The "ligamentization" process in anterior cruciate ligament reconstruction: what happens to the human graft? A systematic review of the literature.


BACKGROUND Surgical anterior cruciate ligament reconstruction using tendon grafts has become the standard to treat the functionally unstable anterior cruciate ligament-deficient knee. Although tendons clearly differ biologically from ligaments, multiple animal studies have shown that the implanted tendons indeed seem to remodel into a ligamentous "anterior cruciate ligament-like" structure. PURPOSE The goal of this study was to systematically review the current literature on the "ligamentization" process in human anterior cruciate ligament reconstruction. STUDY DESIGN Systematic review. METHODS A computerized search using relevant search terms was performed in the PubMed, MEDLINE, EMBASE, and Cochrane Library databases, as well as a manual search of reference lists.
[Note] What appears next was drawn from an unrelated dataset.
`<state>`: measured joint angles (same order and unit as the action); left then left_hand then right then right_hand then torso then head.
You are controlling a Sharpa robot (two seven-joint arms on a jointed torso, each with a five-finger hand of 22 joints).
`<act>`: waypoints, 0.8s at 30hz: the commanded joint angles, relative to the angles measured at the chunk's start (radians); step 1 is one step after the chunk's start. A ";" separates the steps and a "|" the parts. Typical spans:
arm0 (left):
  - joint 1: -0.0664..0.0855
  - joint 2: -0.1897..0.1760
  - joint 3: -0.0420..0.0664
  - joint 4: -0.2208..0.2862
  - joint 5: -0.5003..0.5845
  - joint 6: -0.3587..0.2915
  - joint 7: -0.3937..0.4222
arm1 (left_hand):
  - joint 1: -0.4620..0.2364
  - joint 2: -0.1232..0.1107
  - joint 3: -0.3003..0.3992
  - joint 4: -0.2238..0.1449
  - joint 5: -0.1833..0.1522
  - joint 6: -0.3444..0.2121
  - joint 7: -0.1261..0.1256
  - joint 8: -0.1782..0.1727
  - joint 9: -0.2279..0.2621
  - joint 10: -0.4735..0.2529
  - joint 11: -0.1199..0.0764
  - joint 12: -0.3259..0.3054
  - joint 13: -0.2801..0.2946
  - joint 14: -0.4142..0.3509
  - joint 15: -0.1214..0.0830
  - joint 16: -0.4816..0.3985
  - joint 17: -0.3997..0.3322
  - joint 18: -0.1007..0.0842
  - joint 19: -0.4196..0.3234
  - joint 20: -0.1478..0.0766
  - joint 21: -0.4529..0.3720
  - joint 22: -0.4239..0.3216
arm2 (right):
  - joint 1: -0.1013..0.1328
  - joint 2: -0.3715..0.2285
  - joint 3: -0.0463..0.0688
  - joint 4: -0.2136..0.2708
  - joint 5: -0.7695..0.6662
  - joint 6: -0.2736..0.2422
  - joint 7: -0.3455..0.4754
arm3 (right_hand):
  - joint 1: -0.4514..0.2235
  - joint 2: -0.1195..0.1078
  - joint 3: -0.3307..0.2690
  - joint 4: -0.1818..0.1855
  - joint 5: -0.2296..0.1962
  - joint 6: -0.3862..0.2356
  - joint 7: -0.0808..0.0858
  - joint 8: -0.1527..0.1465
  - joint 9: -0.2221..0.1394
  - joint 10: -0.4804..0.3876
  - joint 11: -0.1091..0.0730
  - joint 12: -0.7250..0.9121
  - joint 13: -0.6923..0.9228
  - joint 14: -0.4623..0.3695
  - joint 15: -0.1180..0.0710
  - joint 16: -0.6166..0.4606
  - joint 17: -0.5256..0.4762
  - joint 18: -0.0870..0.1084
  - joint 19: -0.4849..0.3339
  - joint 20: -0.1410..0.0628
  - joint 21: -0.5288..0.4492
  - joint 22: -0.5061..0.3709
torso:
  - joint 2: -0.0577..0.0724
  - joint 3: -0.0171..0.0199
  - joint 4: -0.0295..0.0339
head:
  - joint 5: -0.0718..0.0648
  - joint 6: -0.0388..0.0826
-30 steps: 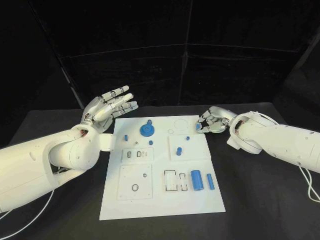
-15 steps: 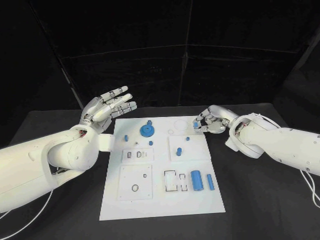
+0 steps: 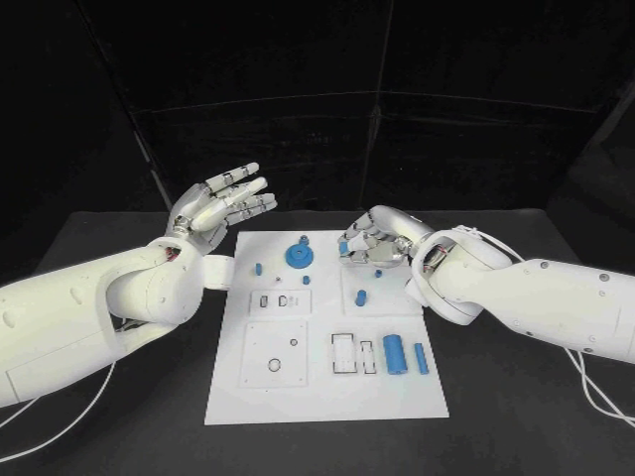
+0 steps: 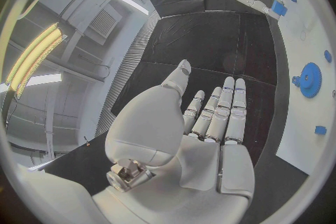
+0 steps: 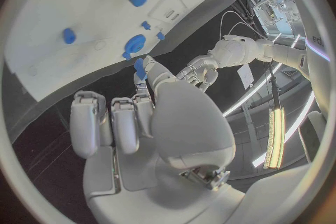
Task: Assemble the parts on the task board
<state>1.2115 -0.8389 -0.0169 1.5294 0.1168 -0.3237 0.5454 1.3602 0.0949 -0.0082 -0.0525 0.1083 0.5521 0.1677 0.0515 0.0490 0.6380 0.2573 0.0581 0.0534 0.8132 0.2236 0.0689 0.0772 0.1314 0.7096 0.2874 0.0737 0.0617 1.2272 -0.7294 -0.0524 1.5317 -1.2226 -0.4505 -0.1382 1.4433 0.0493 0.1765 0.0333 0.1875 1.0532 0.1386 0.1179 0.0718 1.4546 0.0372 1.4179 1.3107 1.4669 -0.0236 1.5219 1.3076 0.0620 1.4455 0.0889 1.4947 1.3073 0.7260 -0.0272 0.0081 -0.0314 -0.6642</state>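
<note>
Right hand (image 3: 373, 241) curled over the far end of the white task board (image 3: 404, 397), pinching a small blue part (image 4: 279, 8) at its fingertips, with the blue gear (image 3: 299, 257) on the board just beside it. Left hand (image 3: 217, 206) raised off the board's far corner, fingers spread, holding nothing. Blue cylinder (image 3: 394, 354) lies on the board nearer the robot, well away from both hands.

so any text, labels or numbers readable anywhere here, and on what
None can be read for certain.
The task board carries only outlines and slots, no lettering.
The blue gear and the other blue parts show no marks.
A few pale letters at the rim of the right wrist view are cut off and too small to read.
</note>
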 commanded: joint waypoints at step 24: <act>0.003 0.021 0.001 -0.026 -0.006 0.022 0.005 | -0.001 0.006 0.004 -0.011 -0.005 0.005 0.123 -0.001 0.000 0.008 -0.003 0.002 0.001 0.002 -0.002 0.002 0.000 0.010 0.045 0.001 0.002 0.006 | -0.051 0.215 -0.014 -0.065 -0.153 0.104 -0.121 | -0.029 -0.015 0.013 0.005 0.004 0.023 -0.013 0.003 0.010 0.005 0.004 -0.006 0.097 0.081 -0.004 0.000 0.155 -0.020 0.002 -0.004 0.005 0.076 | -0.006 -0.0023 0.0064 | 0.110 -0.047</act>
<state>1.2125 -0.8190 -0.0167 1.5028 0.1168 -0.3157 0.5448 1.3602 0.0949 -0.0052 -0.0555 0.1083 0.5520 0.1676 0.0515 0.0491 0.6380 0.2573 0.0581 0.0534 0.8132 0.2236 0.0689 0.0772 0.1313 0.7475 0.2913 0.0737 0.0657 1.1760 -0.5148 -0.0664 1.4688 -1.3338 -0.3787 -0.2448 1.4273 0.0333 0.1832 0.0400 0.1866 1.0532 0.1386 0.1183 0.0719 1.4544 0.0374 1.4174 1.3081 1.4669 -0.0234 1.5219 1.3074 0.0620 1.4455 0.0890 1.4946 1.3073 0.7196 -0.0307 0.0129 0.0758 -0.7087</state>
Searches were limited to studies examining the healing of the intra-articular portion of the tendon graft based on biopsies of this graft obtained from a living human. RESULTS Four studies were determined to be appropriate for systematic review, none of them reaching a level of evidence higher than 3. All reports considered autografts. Biopsy specimens were evaluated by light or electron microscopy and analyzed for vascularization, cellular aspects, and appearance of extracellular matrix. All authors universally agreed that the tendon grafts survive in the intra-articular environment. Based on changes observed in the healing grafts with regard to vascularization, cellular aspects, and properties of the extracellular matrix, different chronologic stages in the ligamentization process were discerned. CONCLUSION The key finding of this systematic review is that a free tendon graft replacing a ruptured human anterior cruciate ligament undergoes a series of biologic processes termed "ligamentization." The graft seems to remain viable at any time during this course. Histologically, the mature grafts may resemble the normal human anterior cruciate ligament, but ultrastructural differences regarding collagen fibril distribution do persist. Different stages of the ligamentization process are described, but no agreement exists on their time frame. Problematic direct transmission of animal data to the human situation, the limited number of reports considering the ligamentization process in humans, and the potential biopsy sampling error attributable to superficial graft biopsies necessitate further human studies on anterior cruciate ligament graft ligamentization.